I dragged us up rung by rung and slammed my head against a hatch. If it had been battened, I’d have smashed my skull and spilled my brains. It flipped upwards and a push of water from below shoved us through the hole like a ping-pong ball in a fountain.

The Monty was on fire and there were things in the water around it. I heard the drone of airplane engines and glimpsed nearby launches. Gunfire fought with the wind. It was a full-scale attack. I made it to the deckrail and saw a boat fifty feet away. Men in yellow slickers angled tommy guns down and sprayed the water with bullets.

The gunfire whipped up the sea into a foam. Kicking things died in the water. Someone brought up his gun and fired at me. I pushed myself aside, arching my body over Franklin as bullets spanged against the deck.

My borrowed taxi must have been dragged under by the bulk of the ship.

There were definitely lights in the sea. And the sky. Over the city, in the distance, I saw firecracker bursts. Something exploded a hundred yards away and a tower of water rose, bursting like a puffball. A depth charge.

The deck was angled down and water was creeping up at us. I held on to a rope webbing, wondering whether the gambling ship still had any lifeboats. Franklin spluttered and bawled.

A white body slid by, heading for the water. I instinctively grabbed at it. Hands took hold of me and I was looking into Janice Marsh’s face. Her eyes blinked, membranes coming round from the sides, and she kissed me again. Her long tongue probed my mouth like an eel, then withdrew. She stood up, one leg bent so she was still vertical on the sloping deck. She drew air into her lungs—if she had lungs—and expelled it through her gills with a musical cry. She was slim and white in the darkness, water running off her body. Someone fired in her direction and she dived into the waves, knifing through the surface and disappearing towards the submarine lights. Bullets rippled the spot where she’d gone under.

I let go of the ropes and kicked at the deck, pushing myself away from the sinking ship. I held Franklin above the water and splashed with my legs and elbows. The Monty was dragging a lot of things under with it, and I fought against the pull so I wouldn’t be one of them. My shoulders ached and my clothes got in the way, but I kicked against the current.

The ship went down screaming, a chorus of bending steel and dying creatures. I had to make for a launch and hope not to be shot. I was lucky. Someone got a polehook into my jacket and landed us like fish. I lay on the deck, water running out of my clothes, swallowing as much air as I could breathe.
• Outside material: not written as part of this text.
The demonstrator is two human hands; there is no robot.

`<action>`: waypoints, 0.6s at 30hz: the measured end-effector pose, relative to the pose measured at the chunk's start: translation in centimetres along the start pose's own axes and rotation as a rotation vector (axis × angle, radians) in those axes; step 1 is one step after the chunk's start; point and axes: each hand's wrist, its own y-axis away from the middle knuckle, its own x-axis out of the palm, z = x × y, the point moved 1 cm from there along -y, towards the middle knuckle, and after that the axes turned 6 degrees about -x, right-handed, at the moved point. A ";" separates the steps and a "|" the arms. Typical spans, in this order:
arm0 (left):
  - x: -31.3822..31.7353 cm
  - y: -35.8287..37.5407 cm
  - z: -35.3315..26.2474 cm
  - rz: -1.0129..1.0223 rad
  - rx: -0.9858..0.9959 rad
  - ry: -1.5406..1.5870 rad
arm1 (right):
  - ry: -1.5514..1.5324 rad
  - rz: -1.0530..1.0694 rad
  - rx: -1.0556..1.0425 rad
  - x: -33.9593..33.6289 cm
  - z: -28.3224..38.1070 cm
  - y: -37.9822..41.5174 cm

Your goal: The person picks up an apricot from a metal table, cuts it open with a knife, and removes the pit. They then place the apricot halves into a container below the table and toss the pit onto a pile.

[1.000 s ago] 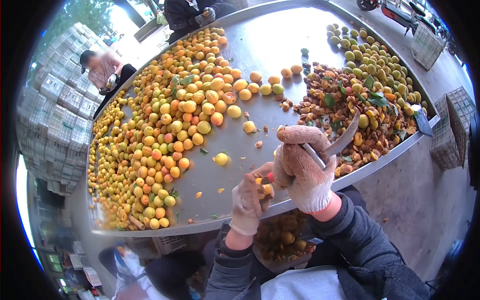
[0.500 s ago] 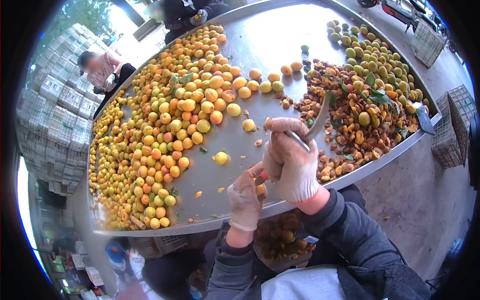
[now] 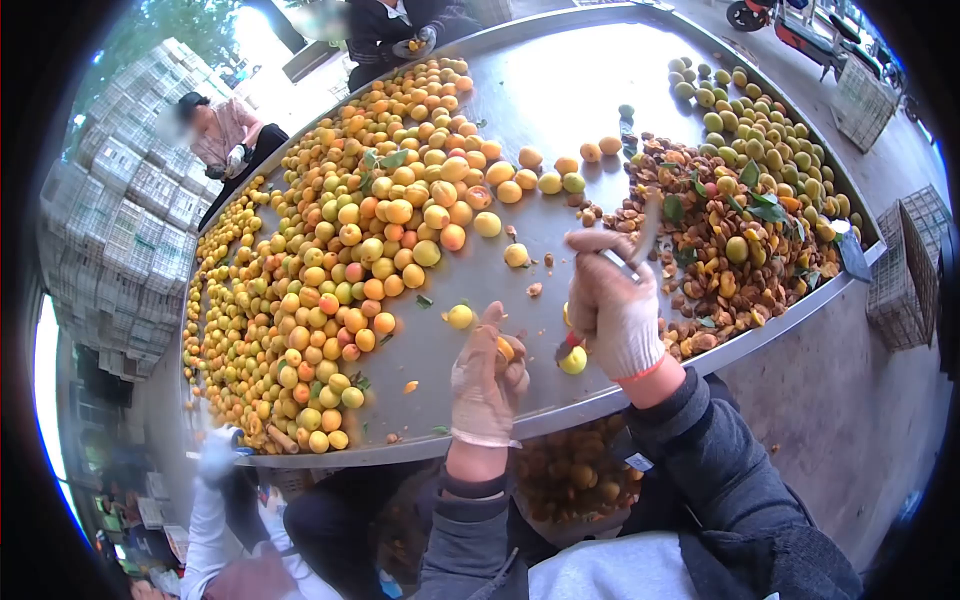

I heard Franklin yelling. His lungs were still in working order.

Someone big in a voluminous slicker, a sou’wester tied to his head, knelt by me, and slapped me in the face.

“Peeper,” he said.

***

“They’re calling it the Great Los Angeles Air Raid,” Winthrop told me as he poured a mug of British tea. “Some time last night a panic started, and everyone in Bay City shot at the sky for hours.”

“The Japs?” I said, taking a mouthful of welcome hot liquid.

“In theory. Actually, I doubt it. It’ll be recorded as a fiasco, a lot of jumpy characters with guns. While it was all going on, we engaged the enemy and emerged victorious.”

He was still dressed up for an embassy ball and didn’t look as if he’d been on deck all evening. Geneviève Dieudonne wore a fisherman’s sweater and fatigue pants, her hair up in a scarf. She was looking at a lot of sounding equipment and noting down readings.

“You’re not fighting the Japs, are you?”

Winthrop pursed his lips. “An older war, my friend. We can’t be distracted. After last night’s action, our Deep Ones won’t poke their scaly noses out for a while. Now I can do something to lick Hitler.”

“What really happened?”

“There was something dangerous in the sea, under Mr. Brunette’s boat. We have destroyed it and routed the... uh, the hostile forces. They wanted the boat as a surface station. That’s why Mr. Brunette’s associates were eliminated.”

Geneviève gave a report in French, so fast that I couldn’t follow.

“Total destruction,” Winthrop explained, “a dreadful set-back for them. It’ll put them in their place for years. Forever would be too much to hope for, but a few years will help.”

I lay back on the bunk, feeling my wounds. Already choking on phlegm, I would be lucky to escape pneumonia.

“And the little fellow is a decided dividend.”

Finlay glumly poked around, suggesting another dose of depth charges. He was cradling a mercifully sleep-struck Franklin, but didn’t look terribly maternal.

“He seems quite unaffected by it all.”

“His name is Franklin,” I told Winthrop. “On the boat, he was...”

“Not himself? I’m familiar with the condition. It’s a filthy business, you understand.”

“He’ll be all right,” Geneviève put in.

I wasn’t sure whether the rest of the slicker crew were feds or servicemen and I wasn’t sure whether I wanted to know. I could tell a Clandestine Operation when I landed in the middle of one.

“Who knows about this?” I asked. “Hoover? Roosevelt?”

Winthrop didn’t answer.

“Someone must know,” I said.

“Yes,” the Englishman said, “someone must. But this is a war the public would never believe exists. In the Bureau, Finlay’s outfit are known as ‘the Unnameables’, never mentioned by the press, never honoured or censured by the government, victories and defeats never recorded in the official history.”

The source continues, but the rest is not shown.